__Task details__
Copy each line from the data that has the word "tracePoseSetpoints" in it.

__Data extract__
*-*-*

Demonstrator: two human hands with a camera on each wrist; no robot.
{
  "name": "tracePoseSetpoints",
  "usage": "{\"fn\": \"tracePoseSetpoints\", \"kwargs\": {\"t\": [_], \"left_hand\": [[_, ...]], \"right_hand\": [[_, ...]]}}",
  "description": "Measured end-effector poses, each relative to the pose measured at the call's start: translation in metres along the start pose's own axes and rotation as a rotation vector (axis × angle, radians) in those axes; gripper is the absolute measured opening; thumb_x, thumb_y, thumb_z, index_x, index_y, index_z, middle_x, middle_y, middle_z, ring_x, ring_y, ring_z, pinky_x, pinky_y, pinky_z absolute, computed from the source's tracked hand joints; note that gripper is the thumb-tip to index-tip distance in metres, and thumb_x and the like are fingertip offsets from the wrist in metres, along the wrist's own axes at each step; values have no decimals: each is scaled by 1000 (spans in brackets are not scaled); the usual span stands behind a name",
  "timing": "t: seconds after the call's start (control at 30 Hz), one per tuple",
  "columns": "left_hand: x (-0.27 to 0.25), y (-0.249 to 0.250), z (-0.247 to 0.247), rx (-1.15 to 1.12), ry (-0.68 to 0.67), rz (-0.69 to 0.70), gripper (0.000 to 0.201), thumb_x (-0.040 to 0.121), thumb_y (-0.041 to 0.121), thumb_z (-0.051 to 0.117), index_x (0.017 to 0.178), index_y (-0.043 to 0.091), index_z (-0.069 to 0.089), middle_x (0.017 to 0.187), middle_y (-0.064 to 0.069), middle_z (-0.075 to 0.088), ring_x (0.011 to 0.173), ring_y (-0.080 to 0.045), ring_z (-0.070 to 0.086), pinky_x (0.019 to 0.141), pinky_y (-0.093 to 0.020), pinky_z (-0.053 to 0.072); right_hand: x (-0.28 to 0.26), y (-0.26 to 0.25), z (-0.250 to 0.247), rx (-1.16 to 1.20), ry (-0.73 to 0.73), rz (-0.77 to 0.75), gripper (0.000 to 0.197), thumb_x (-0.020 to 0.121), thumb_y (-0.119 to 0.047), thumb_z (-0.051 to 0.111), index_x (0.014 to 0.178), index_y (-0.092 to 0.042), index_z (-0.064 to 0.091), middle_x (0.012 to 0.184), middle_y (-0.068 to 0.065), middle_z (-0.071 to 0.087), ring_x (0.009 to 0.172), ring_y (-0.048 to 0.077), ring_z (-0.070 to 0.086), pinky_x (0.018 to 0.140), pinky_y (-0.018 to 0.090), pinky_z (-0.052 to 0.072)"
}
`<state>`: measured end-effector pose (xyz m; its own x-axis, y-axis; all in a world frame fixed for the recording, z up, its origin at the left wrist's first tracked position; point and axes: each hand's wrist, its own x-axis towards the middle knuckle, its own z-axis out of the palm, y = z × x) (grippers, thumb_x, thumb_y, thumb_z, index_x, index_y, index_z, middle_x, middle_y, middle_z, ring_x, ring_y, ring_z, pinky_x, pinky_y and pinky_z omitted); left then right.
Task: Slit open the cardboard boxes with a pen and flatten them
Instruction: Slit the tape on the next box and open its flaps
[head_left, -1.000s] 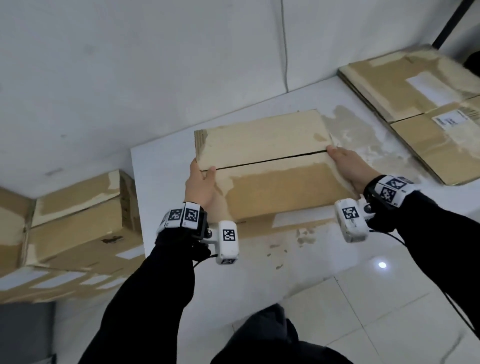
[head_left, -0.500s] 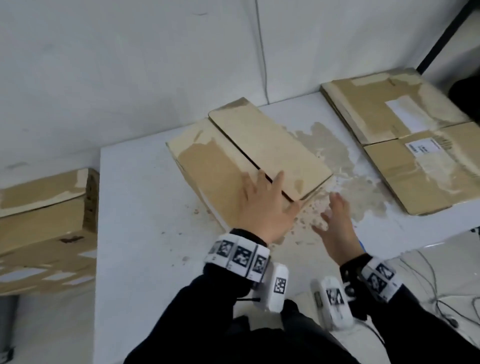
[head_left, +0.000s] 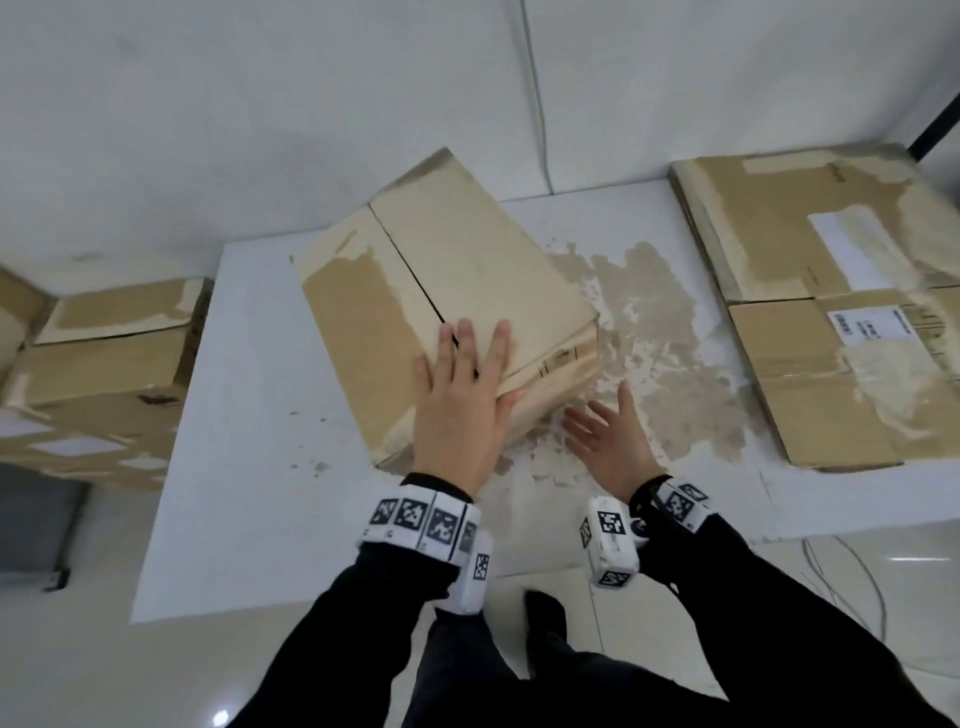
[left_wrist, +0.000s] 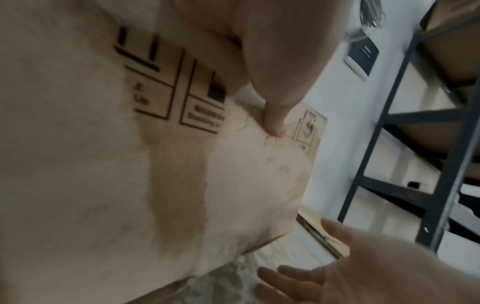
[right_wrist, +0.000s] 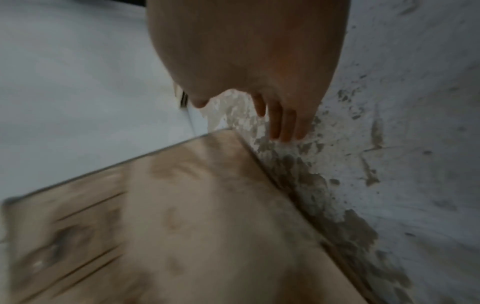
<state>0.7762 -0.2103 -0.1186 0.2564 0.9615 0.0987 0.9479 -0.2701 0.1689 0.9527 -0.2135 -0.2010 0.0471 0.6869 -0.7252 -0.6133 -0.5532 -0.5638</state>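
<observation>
On the middle of the white table (head_left: 249, 415), turned askew to its edges, stands the cardboard box (head_left: 467, 270), still in its box shape, with its two top flaps meeting at a dark slit (head_left: 410, 270) that runs from the far side toward the near one. Much of its brown skin is peeled to a paler layer, and printed handling marks (left_wrist: 166, 88) show on the side wall facing the near edge. The left hand (head_left: 460, 405) lies flat on the top at the box's near corner, fingers straight and spread across the slit, its thumb (left_wrist: 272, 115) reaching over the rim onto that side wall. The right hand (head_left: 615, 441) is just beside the box, over the tabletop toward the near edge, palm turned toward the box and fingers loosely spread, holding nothing; whether it touches the table I cannot tell. Beneath it a patch of torn paper residue (head_left: 665, 353) is stuck to the surface, spreading from the box toward the right edge. Along the right edge lie flattened cartons (head_left: 831, 312) bearing white labels. Off the left edge more boxes (head_left: 104, 364) are stacked. A dark metal shelf rack (left_wrist: 428, 144) shows in the left wrist view
</observation>
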Motion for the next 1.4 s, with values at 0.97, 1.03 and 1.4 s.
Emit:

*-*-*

__Final answer__
  "name": "tracePoseSetpoints",
  "usage": "{\"fn\": \"tracePoseSetpoints\", \"kwargs\": {\"t\": [_], \"left_hand\": [[_, ...]], \"right_hand\": [[_, ...]]}}",

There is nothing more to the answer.